> [WHAT TO PRODUCE]
Copy out the listing exactly.
::::::::::
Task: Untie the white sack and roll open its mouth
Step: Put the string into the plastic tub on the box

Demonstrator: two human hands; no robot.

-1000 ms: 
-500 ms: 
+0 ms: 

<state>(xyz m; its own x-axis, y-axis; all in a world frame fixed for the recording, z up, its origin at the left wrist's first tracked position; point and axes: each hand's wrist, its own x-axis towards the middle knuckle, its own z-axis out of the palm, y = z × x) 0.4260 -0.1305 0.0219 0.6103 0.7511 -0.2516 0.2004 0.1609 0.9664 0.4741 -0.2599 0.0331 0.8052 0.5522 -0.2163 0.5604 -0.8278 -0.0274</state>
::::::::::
> [TASK RESULT]
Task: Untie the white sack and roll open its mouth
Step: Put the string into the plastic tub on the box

Demonstrator: two human hands; no robot.

-1000 ms: 
-500 ms: 
+0 ms: 

<state>(xyz m; its own x-axis, y-axis; all in a world frame fixed for the recording, z up, its origin at the left wrist's first tracked position; point and axes: each hand's wrist, its own x-axis towards the middle knuckle, its own z-axis out of the palm, y = z × x) 0.4260 -0.1305 0.0219 0.6103 0.7511 -0.2516 0.2004 0.1609 0.9664 0.4741 -0.2599 0.0331 0.8052 0.5522 -0.2163 0.5604 -0.8278 -0.0274</state>

Work on the exercise is finished.